As an extra curveball thrown by the universe, as I was downclimbing from the second rappel and looking for a way to negotiate the crown, I witnessed a large slide over the neighboring wall, which came in two waves, and was rather terrifying. We were not exactly sure what might have caused it, or where it came from. Avy risk at this elevation was forecasted "low" by NWAC, temps consistently forecasted below-freezing during the day for a dew days in a row. The slide did not come from a gully, as there wasn't one for it to come from, and we couldn't see a failed cornice.
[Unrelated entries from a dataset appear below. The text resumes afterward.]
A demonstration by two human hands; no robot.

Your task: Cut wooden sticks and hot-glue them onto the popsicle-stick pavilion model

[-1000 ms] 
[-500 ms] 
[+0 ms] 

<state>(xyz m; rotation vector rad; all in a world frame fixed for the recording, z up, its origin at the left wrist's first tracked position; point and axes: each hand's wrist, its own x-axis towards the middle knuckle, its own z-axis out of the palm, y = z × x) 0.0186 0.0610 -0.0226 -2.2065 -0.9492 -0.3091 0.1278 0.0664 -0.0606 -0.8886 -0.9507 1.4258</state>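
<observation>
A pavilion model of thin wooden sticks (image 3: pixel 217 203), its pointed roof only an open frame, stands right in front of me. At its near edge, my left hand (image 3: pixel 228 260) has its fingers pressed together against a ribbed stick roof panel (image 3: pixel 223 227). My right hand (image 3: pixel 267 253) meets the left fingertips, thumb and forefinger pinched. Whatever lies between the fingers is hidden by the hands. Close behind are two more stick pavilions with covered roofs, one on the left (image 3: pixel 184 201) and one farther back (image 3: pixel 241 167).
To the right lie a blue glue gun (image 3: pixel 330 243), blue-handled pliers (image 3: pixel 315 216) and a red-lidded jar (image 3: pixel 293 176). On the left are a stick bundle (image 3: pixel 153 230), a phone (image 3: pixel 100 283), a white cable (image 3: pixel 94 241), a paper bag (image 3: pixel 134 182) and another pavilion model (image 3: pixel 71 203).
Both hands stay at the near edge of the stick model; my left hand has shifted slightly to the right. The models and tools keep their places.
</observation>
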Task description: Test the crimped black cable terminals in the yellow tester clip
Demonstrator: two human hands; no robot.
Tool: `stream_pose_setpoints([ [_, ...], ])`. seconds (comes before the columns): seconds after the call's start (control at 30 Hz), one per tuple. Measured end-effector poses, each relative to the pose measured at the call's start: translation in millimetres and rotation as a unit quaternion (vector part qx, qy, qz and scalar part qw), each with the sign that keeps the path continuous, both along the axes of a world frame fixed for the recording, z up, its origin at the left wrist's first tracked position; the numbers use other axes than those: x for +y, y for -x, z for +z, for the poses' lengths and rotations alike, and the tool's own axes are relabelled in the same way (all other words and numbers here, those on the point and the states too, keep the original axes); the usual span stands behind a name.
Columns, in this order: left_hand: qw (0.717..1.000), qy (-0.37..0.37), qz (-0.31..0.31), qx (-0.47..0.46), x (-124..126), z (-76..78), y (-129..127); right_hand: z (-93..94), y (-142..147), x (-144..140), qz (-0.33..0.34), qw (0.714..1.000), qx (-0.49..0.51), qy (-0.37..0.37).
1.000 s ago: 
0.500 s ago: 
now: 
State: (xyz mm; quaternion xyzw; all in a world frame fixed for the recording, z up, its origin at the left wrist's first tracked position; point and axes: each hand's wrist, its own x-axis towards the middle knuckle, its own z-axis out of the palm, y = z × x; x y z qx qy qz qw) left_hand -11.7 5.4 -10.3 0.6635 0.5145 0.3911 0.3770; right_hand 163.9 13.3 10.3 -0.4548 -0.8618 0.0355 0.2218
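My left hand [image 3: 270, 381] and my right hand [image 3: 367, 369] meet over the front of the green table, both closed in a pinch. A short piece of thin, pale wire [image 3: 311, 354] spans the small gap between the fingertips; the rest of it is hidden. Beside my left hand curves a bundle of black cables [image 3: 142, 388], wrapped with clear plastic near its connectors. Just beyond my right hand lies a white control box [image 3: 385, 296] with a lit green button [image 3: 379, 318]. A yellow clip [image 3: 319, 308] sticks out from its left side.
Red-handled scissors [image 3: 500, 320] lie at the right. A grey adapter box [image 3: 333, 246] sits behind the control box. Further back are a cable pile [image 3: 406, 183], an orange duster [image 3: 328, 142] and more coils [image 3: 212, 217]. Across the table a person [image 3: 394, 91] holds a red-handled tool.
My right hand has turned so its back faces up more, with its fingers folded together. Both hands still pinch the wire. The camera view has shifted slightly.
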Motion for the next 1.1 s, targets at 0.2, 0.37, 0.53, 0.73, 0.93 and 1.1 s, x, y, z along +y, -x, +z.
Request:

Later, before departing, we saw a couple of large rocks falling down from the top on the eastern face (without causing any further damage), and the face seemed to have less snow on it than what we remembered on the way up. We concluded that what likely happened is either rock, or snow release from the top in turn unleashed the snow on the face, causing a larger section of it to go down at once. Alternatively, this could have been caused a failed chunk of cornice that couldn't be immediately seen from where we were standing.

Avoiding the fresh debris required longer downclimbing to keep a wide safety margin to go around it, and took until 3:50pm, for a total of one hour of downclimbing after the second rappel.

Given the risk of such things happening, I think it's better to forego the usual practice of doing a direct traverse from the rappel gully to the gear stash, to downclimb all the way, and keep a wide margin of safety in any case. Choosing a very low spot for the gear stash, and possibly taking a bit more effort to reach the climb base, also seems prudent.

Jeff keeping his distance from the debris field:


Remaining in the area did not seem safe, so once everyone was finally down, we hurried back. We started the descent around 4:45pm, still slightly ahead of the schedule.


It was still early and bright, and we enjoyed daylight all the way down. Going was a bit slower than usual due to snow softening up and postholing. Still, we reached the autobahn in about 1.5h of plungestep-postholing, or by 6:15pm, and were back to the parking lot by 6:40pm or so, for a total of a little over 13.5 hours car-to-car.

Overall, it was a good day out, although there were some spicier and gnarlier moments than what we anticipated, and going down was tiresome. Compared to my last year's attempt, which was just about 2 weeks earlier during the season, this definitely felt "late". Chair Peak is condition-dependent to begin with, and a few weeks of a Spring-like weather can clearly make a difference. With melting ice and snow softening up, I definitely wouldn't want to attempt it any later, and even this time of the year is later than usual, likely only possible thanks to the heavier than usual snowfall this winter, and a couple of late-season cold spells that kept it in a climbable shape.

In addition to all the fun we had, three climbers (Ashish, Jeff,  and Logan) have fully earned their much-deserved ice credits. Everyone placed and cleaned ice screws, kicked and poked holes in ice, swung leads, experienced some exhilarating moments while at the sharp end, plus assorted other bonus spicy fun that all contributes to building solid climbing experience. Awesome job, everyone!